Ретиф стал оглядываться в поисках спасения. Было темно, но он все-таки разглядел хозяина Фудсона, жавшегося к стене справа от землянина.
Ретиф вытащил его на свет и, схватив за горло, захрипел:
— Ты, грязный негодяй! Кто тебе заплатил?!
Дверка бара вместе с парой бутылок вывалилась на пол, и в проеме показалась огромная волосатая рука, рев монстра стал громче…
— Отпусти меня, землянин! Я ничего не могу тебе сказать!
— Зачем ты меня продал?! А, может, ты с Инарпом был заодно, а?!
— Ты знаешь так много, что, может, все сам и расскажешь?!
— Инарп всех обманул! Он развалился на Простейших и вышел через вентиляционную дыру, верно?

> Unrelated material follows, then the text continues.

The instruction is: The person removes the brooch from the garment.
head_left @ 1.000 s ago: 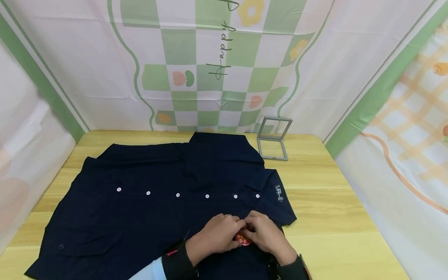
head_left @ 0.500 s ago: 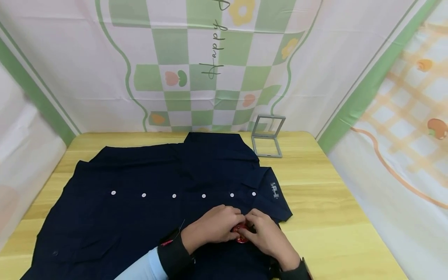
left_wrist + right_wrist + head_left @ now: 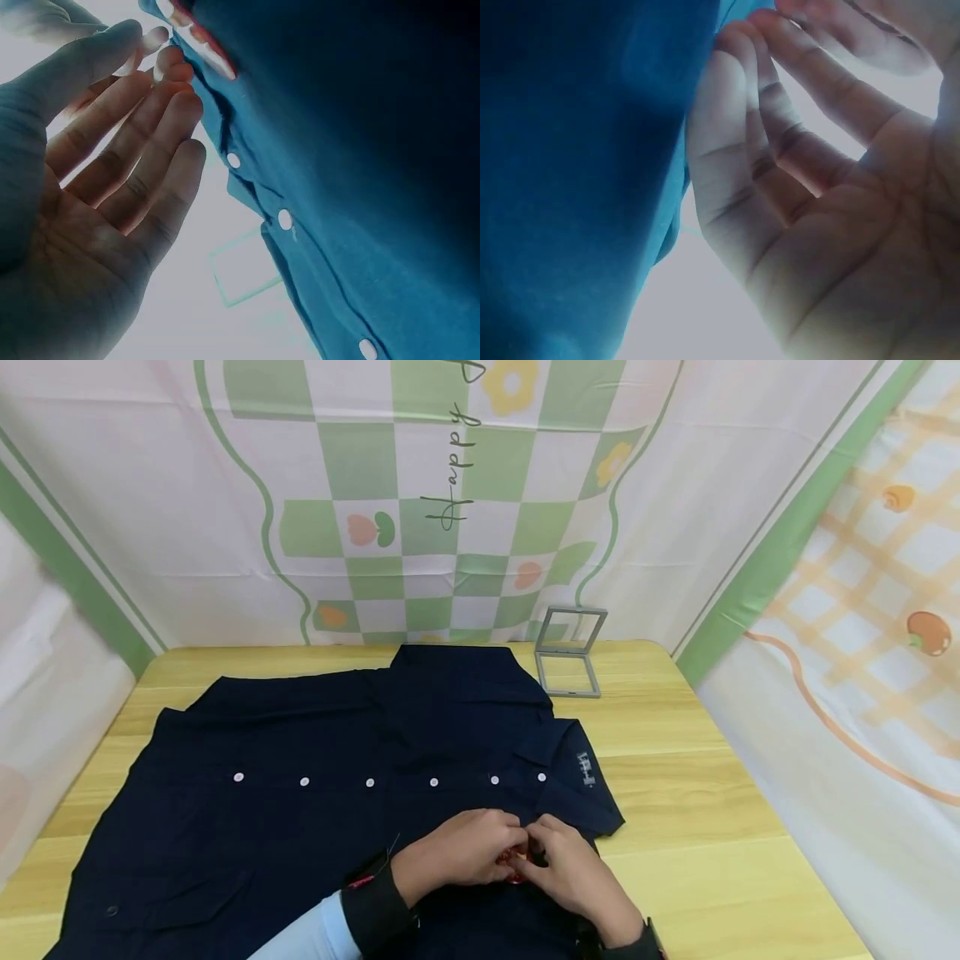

— Для землянина ты слишком много знаешь, — проворчал Фудсон, косясь на сотрясающийся от ударов изнутри бар. — Да, незавидный конец даже для такого плута, каким был Инарп.
— Конец? Ты сказал: конец?
— Да. Его части вернутся туда, откуда они прилетели на одну эпоху назад, чтобы слепить твоего приятеля. Простейшие будут искать новую комбинацию соединения. Они убедились на своем собственном опыте, что предыдущая оказалась нежизнеспособна.
— А он мечтал о смене режима, — сказал Ретиф. — Даже не верится… Я сейчас ухожу, Фудсот, но прежде ты мне расскажешь, почему нас прервали столь грубо? Я считал, что уже привык ко всем разновидностям лумбаганцев, но этот… таких я еще не видел, клянусь!
— Ходили слухи… Я сам точно не знаю, — неуверенно начал Фудсот.
— Почему ты замолчал?
— Я говорю, что по этому поводу ходили кое-какие слухи, но распространять их — вредно для здоровья, понимаешь? Ты, надеюсь, поможешь мне вытащить его оттуда и выпроводить?
— Боюсь, что нет, Фудсот.
— Ты… ты хочешь сказать, что бросаешь меня на произвол судьбы?